Take the entries below and print, exactly, the stretch from the line containing "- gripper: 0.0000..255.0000" through the line containing "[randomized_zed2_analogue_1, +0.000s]", both included.
______________________________
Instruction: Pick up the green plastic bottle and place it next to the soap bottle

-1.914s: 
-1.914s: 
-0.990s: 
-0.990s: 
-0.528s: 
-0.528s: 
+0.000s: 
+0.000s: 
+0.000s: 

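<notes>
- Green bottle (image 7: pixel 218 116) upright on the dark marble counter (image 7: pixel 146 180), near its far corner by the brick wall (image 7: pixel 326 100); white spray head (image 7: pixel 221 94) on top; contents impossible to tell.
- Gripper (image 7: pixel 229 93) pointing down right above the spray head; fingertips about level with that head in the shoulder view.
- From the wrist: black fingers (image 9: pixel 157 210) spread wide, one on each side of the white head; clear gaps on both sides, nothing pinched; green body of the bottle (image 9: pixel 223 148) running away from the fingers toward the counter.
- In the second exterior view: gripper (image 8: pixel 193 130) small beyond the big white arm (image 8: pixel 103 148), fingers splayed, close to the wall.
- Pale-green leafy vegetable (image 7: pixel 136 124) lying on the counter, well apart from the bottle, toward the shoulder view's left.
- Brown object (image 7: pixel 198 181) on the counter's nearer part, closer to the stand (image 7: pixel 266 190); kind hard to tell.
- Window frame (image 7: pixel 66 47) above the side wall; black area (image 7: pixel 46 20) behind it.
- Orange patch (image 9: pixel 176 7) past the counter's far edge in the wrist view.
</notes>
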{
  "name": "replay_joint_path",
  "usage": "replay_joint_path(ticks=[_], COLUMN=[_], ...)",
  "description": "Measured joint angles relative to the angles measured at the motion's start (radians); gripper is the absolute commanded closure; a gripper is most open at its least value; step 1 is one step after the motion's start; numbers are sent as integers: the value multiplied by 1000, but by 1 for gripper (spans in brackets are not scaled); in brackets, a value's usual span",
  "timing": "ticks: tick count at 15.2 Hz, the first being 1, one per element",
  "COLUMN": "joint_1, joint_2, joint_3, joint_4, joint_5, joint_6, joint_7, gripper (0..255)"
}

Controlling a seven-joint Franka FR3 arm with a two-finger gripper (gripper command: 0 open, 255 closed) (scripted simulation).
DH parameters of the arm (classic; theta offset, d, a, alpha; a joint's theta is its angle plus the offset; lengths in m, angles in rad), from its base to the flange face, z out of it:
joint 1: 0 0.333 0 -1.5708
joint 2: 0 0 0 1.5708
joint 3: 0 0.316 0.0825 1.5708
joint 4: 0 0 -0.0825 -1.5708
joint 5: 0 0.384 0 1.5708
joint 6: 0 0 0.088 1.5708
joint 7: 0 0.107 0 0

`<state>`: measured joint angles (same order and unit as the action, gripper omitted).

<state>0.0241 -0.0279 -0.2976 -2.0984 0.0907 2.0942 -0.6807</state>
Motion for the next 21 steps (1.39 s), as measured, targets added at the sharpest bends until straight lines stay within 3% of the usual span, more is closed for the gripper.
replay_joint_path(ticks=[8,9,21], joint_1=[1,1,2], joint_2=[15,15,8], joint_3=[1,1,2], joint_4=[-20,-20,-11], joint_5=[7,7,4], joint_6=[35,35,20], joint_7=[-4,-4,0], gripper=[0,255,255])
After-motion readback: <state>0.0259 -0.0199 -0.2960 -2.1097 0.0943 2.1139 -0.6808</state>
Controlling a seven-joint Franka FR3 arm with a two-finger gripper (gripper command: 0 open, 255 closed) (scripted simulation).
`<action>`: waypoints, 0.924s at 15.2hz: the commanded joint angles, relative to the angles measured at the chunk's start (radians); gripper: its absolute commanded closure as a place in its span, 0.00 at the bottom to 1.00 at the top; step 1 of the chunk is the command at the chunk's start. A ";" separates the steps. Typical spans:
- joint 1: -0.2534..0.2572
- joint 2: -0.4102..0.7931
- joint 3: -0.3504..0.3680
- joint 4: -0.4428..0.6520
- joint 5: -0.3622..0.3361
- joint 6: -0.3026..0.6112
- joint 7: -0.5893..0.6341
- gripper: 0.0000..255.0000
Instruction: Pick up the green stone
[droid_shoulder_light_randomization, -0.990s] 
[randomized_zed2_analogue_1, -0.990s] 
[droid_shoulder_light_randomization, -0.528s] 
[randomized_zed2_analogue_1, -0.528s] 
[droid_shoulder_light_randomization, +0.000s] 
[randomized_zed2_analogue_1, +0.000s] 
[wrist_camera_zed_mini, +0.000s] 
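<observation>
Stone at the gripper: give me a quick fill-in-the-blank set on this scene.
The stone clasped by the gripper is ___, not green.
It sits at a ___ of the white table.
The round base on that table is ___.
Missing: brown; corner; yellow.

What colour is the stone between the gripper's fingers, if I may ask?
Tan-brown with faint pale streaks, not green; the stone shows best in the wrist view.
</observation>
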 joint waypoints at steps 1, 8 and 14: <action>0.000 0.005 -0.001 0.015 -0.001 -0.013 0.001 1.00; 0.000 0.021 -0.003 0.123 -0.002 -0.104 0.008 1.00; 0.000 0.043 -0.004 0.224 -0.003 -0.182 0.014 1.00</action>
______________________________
RESPONSE:
- gripper: 0.0000..255.0000
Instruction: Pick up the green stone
[droid_shoulder_light_randomization, -0.990s] 
[randomized_zed2_analogue_1, -0.990s] 
[droid_shoulder_light_randomization, -0.528s] 
[randomized_zed2_analogue_1, -0.528s] 
[droid_shoulder_light_randomization, +0.000s] 
[randomized_zed2_analogue_1, +0.000s] 

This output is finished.